僕は断る理由もなく、次の日曜日に再び会う約束を交わした。
ただお嬢様には知られたくない。
なぜかそんなことを考えていた。
◇ ◇ ◇
「おはようございます、お嬢さま」
「おはようございます」
変わらない月曜日。
それも少し馴れた気がする。
その日の予定を話してしまえば、余計な雑談は一切ない。
今日もこんな調子か。
そう思ってた時だった。
「早瀬さん」
「はい。
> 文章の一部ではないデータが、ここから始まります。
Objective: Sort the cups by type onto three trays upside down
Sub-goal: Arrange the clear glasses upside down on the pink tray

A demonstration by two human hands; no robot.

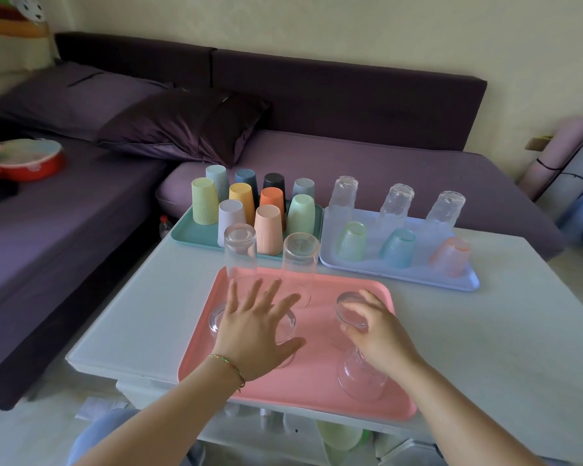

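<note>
A pink tray (317, 381) lies nearest me with several clear glasses upside down on it. Two tall clear glasses (240, 252) (300, 260) stand at its far edge. My left hand (254, 334) hovers flat, fingers spread, over a clear glass (216, 319) that it partly hides. My right hand (377, 334) grips the upturned base of another clear glass (360, 375) standing on the tray. A teal tray (189, 235) behind holds several coloured plastic cups (268, 230) upside down. A lilac tray (401, 275) at the right holds textured clear and tinted glasses (350, 242) upside down.
The trays sit on a white table (485, 331). A purple sofa (384, 156) with a dark cushion runs behind it. A red dish with plates (24, 159) rests on the sofa at the left. Rolled mats (559, 163) lean at the far right.
</note>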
何でしょうか? お嬢さま」
珍しくお嬢様から声がかかった。
僕の胸がちょっと弾む。
お嬢様も堅苦しい時間に嫌気が差した頃に違いない。
元のように戻れる日が訪れた。
そう思っていたんだ。
「昨日、お見合いだったそうですね」
「え?」
「美容院の藤原さんでしたか? お父様から聞きました」
「そ、そうですか」
「どうだったんですか?」
知られたくない事実だったが、耳に入っていても仕方のないことだ。
僕は隠す必要もないと思い、正直にお嬢様に話すことにした。
「同じ歳ということで話も会い、とりあえず今度の日曜日も会う約束をしました」
「そうですか。良かったですね」
「……」
「……」
「お嬢さま」
「はい」
「私が藤原さんとお付き合いしても構わないと思いますか?」
僕は聞かれても困るであろう質問をお嬢様に投げ掛けていた。
「早瀬さんが良かったらいいのではないですか? ご自分のことでしょうに。プライベートまで私が口出しする件ではありません」
淡々と答えてくれた。
即答だった。
僕はお嬢様から何という答えを期待してたんだろう?
僕が分かるのは今の答えが聞きたかった答えとは違ってる言葉だということ。
もう以前のように茶化してはくれないんだ。
お嬢様の屈託のない笑顔が懐かしく、僕の胸の中で思い出されていた。